The protest was organized in support of activists occupying the abandoned site and was symbolically led by Thunberg.

The criticized plan calls for the section located in the Rhine river basin between Düsseldorf and Cologne to be removed so that the lignite mine operated by the German energy company RWE can be expanded.

“It’s a disgrace that the German government has entered into agreements and commitments with companies like RWE,” Thunberg declared from a podium.

“The coal of Lützerath must remain in the ground”, he proclaimed before the demonstrators, calling for the climate not to be sacrificed at the expense of “short-term growth and corporate greed”.

Security forces resumed clearing the camp early Saturday morning. Until Friday night (13), between 20 and 40 activists remained at the site, a spokesman for the movement told AFP.

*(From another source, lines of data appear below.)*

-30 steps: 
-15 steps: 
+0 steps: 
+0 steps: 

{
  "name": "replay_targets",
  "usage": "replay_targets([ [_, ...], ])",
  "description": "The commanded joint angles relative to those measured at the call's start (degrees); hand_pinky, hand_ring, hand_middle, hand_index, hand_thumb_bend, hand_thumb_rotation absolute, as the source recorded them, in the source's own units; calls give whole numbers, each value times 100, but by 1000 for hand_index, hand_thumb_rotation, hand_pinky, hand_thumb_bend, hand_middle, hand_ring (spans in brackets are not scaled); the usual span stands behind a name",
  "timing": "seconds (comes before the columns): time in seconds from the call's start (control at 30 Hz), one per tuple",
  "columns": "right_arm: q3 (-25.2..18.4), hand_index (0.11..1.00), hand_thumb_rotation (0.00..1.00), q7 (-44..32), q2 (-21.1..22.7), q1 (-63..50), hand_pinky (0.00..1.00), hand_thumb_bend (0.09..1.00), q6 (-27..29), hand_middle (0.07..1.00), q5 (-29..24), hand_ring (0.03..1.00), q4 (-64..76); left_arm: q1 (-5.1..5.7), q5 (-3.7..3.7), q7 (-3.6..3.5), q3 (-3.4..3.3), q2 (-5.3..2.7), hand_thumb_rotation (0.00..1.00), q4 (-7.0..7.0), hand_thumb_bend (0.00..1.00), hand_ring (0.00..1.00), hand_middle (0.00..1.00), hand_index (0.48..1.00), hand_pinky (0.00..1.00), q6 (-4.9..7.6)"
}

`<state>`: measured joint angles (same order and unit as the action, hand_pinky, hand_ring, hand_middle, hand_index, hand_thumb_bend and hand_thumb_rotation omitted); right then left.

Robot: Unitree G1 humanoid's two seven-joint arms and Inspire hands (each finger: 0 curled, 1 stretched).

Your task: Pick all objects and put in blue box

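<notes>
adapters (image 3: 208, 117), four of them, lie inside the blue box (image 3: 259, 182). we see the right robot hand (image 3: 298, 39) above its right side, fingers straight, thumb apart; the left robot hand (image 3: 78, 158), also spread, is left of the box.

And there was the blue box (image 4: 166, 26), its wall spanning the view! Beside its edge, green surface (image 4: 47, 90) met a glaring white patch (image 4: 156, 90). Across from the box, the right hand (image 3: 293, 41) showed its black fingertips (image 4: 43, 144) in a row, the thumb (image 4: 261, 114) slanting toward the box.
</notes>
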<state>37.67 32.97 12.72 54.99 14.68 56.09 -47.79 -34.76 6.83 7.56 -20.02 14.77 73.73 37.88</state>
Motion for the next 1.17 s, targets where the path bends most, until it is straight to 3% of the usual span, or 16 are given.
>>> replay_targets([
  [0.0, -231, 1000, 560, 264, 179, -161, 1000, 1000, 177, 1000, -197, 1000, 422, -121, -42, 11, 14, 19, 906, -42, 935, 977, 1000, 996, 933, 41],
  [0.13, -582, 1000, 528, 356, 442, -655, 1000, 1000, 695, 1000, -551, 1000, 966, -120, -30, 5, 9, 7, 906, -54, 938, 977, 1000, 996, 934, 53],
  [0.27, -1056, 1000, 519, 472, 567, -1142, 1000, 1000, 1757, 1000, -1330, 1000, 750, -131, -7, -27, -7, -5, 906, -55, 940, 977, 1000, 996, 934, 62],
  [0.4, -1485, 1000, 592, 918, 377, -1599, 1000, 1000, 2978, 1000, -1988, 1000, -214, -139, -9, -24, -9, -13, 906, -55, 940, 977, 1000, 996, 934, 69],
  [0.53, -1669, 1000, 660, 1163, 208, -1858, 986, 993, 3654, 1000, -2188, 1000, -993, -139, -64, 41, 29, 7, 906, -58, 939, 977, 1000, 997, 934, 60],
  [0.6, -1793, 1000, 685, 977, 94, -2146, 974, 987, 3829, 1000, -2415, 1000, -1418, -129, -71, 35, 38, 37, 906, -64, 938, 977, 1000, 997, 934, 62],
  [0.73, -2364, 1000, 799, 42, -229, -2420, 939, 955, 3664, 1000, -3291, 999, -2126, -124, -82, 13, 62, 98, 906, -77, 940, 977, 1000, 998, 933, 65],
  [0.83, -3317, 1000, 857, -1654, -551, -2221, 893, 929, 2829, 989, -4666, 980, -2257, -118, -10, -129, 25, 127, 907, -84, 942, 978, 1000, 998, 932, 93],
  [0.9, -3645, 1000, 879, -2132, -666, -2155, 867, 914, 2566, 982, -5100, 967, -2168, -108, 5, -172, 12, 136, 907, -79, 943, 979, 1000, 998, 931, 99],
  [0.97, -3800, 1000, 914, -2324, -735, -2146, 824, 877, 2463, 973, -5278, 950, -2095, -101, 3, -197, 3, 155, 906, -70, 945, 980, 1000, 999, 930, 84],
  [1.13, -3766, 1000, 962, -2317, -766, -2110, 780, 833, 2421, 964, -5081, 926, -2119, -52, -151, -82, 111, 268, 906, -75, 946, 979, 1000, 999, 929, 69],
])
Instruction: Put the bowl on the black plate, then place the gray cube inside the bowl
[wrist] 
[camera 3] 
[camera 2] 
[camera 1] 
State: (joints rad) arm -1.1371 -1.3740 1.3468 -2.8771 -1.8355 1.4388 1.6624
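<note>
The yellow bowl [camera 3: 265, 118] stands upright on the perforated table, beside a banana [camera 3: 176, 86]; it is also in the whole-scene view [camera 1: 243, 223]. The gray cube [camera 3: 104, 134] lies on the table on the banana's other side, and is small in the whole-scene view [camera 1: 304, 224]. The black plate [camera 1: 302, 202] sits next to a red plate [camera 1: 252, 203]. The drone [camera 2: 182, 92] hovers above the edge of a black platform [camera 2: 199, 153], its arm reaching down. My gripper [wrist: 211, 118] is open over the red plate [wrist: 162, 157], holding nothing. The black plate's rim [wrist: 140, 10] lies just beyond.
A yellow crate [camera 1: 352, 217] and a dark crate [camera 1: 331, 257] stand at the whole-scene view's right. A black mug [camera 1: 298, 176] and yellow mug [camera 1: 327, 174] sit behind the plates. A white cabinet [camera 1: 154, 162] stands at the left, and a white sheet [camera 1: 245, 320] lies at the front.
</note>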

The operation, which has lasted several days, mobilized military reinforcements from all over Germany and so far 470 protesters have left the site, according to the German press.

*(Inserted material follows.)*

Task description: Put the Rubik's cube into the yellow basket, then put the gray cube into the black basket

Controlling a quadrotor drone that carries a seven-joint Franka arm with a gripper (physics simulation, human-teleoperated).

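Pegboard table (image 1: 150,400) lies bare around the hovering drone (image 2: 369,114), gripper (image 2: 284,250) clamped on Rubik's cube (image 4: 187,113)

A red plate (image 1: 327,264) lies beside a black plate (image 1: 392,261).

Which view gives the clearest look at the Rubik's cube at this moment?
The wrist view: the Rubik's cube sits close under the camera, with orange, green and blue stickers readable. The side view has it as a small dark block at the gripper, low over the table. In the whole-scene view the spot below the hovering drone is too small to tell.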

The movement was supported by other protests across the country. On Friday, masked activists set fire to shipping containers and painted slogans at the offices of the German party The Greens in Berlin.

The political group, which is part of a coalition with Chancellor Olaf Scholz’s Social Democrats and the Liberal Democratic Party, is the target of harsh criticism from some activists who accuse it of treason for having signed an agreement with RWE that allows exploitation in Lützerath, where inhabitants were expropriated many years ago.

The German Executive Power considers the extension of the mine necessary to guarantee Germany’s energy security, compensating for the interruption of the Russian gas supply, a reason that the protesters reject, claiming that the current reserves of lignite are sufficient.